Neural Collapse in Quantised Neural Networks
| Témavezető: | Lukács András | 
| ELTE Matematikai Intézet, MI Kutatócsoport | |
| email: | andras.lukacs@ttk.elte.hu | 
Témavezetők
- Rainie Heck (Matematikai Intézet, MI Kutatócsoport)
 
Projekt leírás
Modern neural networks not only achieve impressive accuracy but also reveal surprisingly simple geometric structures in their learned representations. One such phenomenon, called neural collapse, emerges once a network has effectively reached zero training error: the network’s internal representations align into elegant, low-dimensional patterns. In this project, we will study how this phenomenon interacts with quantization, a widely used technique for compressing neural networks by representing weights and activations with low-bit precision. Quantization is not only practical for deploying resource-efficient models but also introduces a natural form of regularization that may reshape the geometry of learned representations. Through this project, you will experimentally investigate how quantized networks behave in the post–zero-loss regime, and you will use geometric and combinatorial tools to understand the structure of both neural collapse and quantization. The work offers a unique opportunity to explore a cutting-edge topic at the intersection of deep learning theory, geometry, and efficient AI models.
Előfeltételek
Good programming knowledge in Python and some familiarity with PyTorch, or a strong motivation to learn these skills. 

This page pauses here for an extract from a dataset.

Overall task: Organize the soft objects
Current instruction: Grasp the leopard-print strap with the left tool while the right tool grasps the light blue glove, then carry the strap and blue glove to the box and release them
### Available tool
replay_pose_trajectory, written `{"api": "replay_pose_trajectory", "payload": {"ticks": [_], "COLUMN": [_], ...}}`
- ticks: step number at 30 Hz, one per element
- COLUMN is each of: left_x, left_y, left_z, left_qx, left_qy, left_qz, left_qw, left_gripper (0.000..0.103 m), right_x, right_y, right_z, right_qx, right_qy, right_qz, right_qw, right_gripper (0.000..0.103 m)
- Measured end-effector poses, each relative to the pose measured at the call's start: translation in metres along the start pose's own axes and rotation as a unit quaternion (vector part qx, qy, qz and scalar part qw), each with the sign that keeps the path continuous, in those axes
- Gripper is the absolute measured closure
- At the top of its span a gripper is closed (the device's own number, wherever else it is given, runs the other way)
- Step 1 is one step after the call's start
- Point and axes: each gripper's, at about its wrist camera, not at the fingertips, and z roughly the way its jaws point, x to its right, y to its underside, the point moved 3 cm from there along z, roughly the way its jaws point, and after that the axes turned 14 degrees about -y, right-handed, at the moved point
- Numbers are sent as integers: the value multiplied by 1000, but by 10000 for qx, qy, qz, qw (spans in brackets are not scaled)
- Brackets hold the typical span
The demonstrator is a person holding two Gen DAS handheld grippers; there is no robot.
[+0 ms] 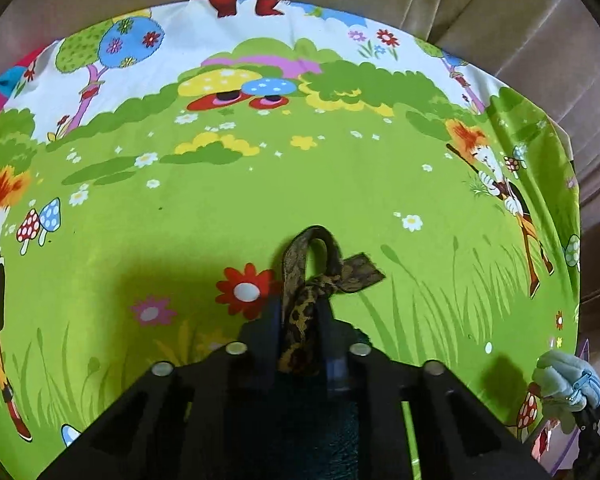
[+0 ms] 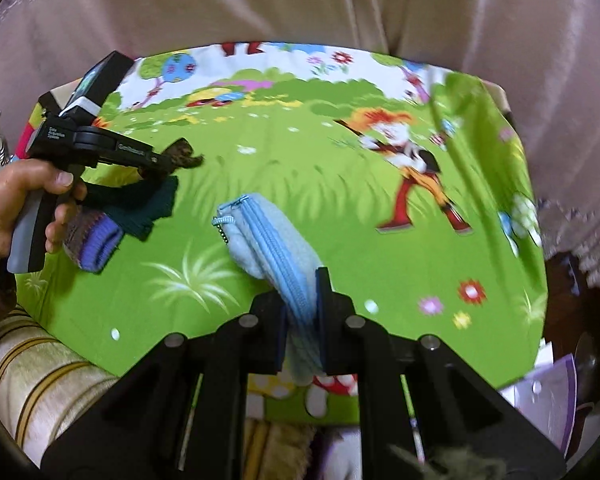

Ability to read mathematics and machine/deep learning papers in English.
Hivatkozások
[1] V. Papyan, X.Y. Han, and D.L. Donoho: Prevalence of neural collapse during the terminal phase of deep learning training, Proc. Natl. Acad. Sci. U.S.A. 117 (40) 24652-24663, https://doi.org/10.1073/pnas.2015509117 (2020)
[2] Vignesh Kothapalli: Neural Collapse: A Review on Modelling Principles and Generalization, https://arxiv.org/abs/2206.04041 (2022) 
[3] Ashkboos, Saleh, et al. : EFQAT: An Efficient Framework for Quantization-Aware Training (Sections 1 and 2) https://arxiv.org/abs/2411.11038 (2024)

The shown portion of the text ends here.